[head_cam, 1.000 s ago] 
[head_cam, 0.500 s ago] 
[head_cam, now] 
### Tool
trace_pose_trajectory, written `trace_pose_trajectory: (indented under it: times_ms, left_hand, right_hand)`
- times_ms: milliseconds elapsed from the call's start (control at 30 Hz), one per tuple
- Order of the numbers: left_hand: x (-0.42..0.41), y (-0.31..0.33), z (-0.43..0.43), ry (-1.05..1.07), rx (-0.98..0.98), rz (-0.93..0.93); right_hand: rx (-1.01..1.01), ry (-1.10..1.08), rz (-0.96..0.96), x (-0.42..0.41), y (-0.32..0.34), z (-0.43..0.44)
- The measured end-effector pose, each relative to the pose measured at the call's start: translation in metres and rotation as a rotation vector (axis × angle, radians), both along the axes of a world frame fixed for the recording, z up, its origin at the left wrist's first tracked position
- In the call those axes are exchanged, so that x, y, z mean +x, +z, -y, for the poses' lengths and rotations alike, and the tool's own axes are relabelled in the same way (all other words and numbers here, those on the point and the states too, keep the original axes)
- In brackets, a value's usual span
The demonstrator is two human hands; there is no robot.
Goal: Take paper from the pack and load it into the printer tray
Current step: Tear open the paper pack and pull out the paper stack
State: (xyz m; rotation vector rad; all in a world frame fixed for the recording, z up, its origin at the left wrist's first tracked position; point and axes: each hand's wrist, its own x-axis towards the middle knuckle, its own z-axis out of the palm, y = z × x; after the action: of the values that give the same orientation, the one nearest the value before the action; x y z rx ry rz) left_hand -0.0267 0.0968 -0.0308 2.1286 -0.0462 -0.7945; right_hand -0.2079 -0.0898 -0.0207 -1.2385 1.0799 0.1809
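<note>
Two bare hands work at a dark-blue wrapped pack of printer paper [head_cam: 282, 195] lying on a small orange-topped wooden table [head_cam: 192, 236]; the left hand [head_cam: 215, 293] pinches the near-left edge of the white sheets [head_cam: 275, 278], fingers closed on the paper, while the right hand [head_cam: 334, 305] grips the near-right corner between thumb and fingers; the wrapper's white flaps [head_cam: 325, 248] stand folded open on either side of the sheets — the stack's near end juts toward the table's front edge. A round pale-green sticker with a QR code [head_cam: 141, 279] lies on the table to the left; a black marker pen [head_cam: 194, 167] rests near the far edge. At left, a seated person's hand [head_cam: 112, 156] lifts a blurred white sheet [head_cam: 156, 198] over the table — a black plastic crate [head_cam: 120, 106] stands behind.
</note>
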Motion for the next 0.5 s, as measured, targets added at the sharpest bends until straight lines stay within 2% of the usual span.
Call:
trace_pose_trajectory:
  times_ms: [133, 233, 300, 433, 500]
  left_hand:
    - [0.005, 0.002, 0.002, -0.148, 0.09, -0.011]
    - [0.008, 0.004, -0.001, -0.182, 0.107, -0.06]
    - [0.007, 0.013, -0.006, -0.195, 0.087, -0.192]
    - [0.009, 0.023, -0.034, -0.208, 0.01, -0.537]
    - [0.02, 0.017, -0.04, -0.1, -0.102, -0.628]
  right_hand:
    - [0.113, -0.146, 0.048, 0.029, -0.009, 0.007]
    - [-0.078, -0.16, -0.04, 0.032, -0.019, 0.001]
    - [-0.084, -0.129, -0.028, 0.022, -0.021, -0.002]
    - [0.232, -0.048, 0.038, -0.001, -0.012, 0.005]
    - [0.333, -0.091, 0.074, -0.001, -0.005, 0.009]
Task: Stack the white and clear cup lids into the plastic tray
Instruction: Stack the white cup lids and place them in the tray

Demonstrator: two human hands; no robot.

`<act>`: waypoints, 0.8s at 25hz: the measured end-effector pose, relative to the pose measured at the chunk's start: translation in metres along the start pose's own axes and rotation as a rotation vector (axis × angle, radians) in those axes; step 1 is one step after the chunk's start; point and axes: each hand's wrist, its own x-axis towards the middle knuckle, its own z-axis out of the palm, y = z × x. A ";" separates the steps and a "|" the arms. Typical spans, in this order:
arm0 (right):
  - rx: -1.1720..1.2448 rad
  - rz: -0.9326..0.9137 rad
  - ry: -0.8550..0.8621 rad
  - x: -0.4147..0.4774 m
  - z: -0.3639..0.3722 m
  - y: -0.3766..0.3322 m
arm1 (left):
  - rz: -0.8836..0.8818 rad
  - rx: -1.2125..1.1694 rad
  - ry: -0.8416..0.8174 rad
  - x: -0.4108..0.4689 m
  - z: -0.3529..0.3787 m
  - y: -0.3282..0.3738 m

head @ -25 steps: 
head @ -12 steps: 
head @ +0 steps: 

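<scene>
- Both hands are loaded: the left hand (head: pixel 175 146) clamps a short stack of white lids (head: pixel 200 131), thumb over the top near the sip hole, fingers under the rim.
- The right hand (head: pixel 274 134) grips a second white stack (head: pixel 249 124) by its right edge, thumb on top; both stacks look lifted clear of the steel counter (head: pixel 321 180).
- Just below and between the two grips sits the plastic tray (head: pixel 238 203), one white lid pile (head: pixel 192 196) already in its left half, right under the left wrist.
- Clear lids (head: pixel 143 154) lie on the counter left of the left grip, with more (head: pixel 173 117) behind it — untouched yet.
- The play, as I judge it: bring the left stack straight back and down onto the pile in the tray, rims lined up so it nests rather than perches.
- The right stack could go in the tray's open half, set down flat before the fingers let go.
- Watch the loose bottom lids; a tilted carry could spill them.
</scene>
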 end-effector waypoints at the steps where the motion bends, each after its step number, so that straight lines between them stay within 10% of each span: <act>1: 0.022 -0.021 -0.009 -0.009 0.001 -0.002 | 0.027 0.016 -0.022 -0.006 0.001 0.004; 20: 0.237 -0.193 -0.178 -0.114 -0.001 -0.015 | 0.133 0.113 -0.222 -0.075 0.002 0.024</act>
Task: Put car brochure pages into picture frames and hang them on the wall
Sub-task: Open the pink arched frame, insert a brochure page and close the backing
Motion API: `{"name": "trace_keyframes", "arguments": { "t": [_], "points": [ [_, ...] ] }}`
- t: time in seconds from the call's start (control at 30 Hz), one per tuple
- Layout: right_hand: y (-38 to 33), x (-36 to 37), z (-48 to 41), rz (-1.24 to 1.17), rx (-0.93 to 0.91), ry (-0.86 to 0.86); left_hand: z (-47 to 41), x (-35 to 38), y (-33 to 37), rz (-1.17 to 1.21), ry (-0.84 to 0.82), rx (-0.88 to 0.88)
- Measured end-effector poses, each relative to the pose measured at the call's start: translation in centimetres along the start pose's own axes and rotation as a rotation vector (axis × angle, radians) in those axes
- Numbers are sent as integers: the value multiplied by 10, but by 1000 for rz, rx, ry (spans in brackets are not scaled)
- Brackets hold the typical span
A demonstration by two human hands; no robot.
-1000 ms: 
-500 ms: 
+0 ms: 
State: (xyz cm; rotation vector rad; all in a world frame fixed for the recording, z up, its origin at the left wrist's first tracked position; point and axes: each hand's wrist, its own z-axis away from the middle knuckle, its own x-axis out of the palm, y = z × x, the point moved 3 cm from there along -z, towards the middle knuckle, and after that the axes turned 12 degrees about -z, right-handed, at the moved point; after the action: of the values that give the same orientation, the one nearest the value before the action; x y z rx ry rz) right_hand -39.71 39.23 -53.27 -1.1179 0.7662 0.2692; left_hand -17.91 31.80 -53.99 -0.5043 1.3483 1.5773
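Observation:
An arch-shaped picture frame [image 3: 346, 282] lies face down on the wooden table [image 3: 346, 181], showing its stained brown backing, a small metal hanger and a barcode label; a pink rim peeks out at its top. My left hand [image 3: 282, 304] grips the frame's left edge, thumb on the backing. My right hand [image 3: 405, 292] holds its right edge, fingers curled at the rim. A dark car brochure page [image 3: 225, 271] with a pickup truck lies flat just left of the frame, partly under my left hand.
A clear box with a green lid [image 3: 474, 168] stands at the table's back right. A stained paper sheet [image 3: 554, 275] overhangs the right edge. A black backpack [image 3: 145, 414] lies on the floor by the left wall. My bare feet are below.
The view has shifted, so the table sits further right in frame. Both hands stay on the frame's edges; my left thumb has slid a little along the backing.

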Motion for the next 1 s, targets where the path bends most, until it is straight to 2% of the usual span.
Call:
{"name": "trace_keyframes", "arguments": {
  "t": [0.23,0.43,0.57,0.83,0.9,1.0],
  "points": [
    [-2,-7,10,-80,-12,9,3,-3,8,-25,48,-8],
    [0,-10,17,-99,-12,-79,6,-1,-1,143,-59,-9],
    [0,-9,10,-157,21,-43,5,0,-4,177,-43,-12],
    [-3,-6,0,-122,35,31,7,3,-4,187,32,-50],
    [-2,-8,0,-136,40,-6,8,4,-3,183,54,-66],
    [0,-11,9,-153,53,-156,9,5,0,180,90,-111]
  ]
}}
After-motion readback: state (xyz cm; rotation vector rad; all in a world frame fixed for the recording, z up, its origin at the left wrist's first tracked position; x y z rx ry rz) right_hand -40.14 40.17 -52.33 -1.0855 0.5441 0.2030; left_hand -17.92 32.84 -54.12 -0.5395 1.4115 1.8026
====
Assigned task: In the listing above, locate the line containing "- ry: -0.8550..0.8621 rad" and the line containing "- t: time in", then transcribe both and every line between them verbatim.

Problem solution:
  - ry: -0.8550..0.8621 rad
  - x: -0.4147..0.4774 m
  - z: -0.3639..0.3722 m
  - y: -0.3766..0.3322 m
arm1 (left):
  - rz: -0.8836..0.8818 rad
  - rx: -1.2125..1.1694 rad
  - ry: -0.8416..0.8174 rad
  - x: -0.4108..0.4689 m
  - z: -0.3529..0.3787 m
  - y: -0.3282..0.3738 m

head @ -25 steps: 
head @ -12 steps: 
head @ +0 steps: 

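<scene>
- Both hands are loaded: the left hand (head: pixel 175 146) clamps a short stack of white lids (head: pixel 200 131), thumb over the top near the sip hole, fingers under the rim.
- The right hand (head: pixel 274 134) grips a second white stack (head: pixel 249 124) by its right edge, thumb on top; both stacks look lifted clear of the steel counter (head: pixel 321 180).
- Just below and between the two grips sits the plastic tray (head: pixel 238 203), one white lid pile (head: pixel 192 196) already in its left half, right under the left wrist.
- Clear lids (head: pixel 143 154) lie on the counter left of the left grip, with more (head: pixel 173 117) behind it — untouched yet.
- The play, as I judge it: bring the left stack straight back and down onto the pile in the tray, rims lined up so it nests rather than perches.
- The right stack could go in the tray's open half, set down flat before the fingers let go.
- Watch the loose bottom lids; a tilted carry could spill them.
</scene>
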 end-effector waypoints at the steps where the motion bends, each after its step number, so that straight lines between them stay within 10% of each span: <act>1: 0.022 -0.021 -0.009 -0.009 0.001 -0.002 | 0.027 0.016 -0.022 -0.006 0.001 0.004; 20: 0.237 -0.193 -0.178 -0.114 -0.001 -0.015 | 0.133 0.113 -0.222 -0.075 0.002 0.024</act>
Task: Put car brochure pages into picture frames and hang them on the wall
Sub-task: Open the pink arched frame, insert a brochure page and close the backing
Motion API: `{"name": "trace_keyframes", "arguments": { "t": [_], "points": [ [_, ...] ] }}`
- t: time in seconds from the call's start (control at 30 Hz), one per tuple

This output contains the complete answer.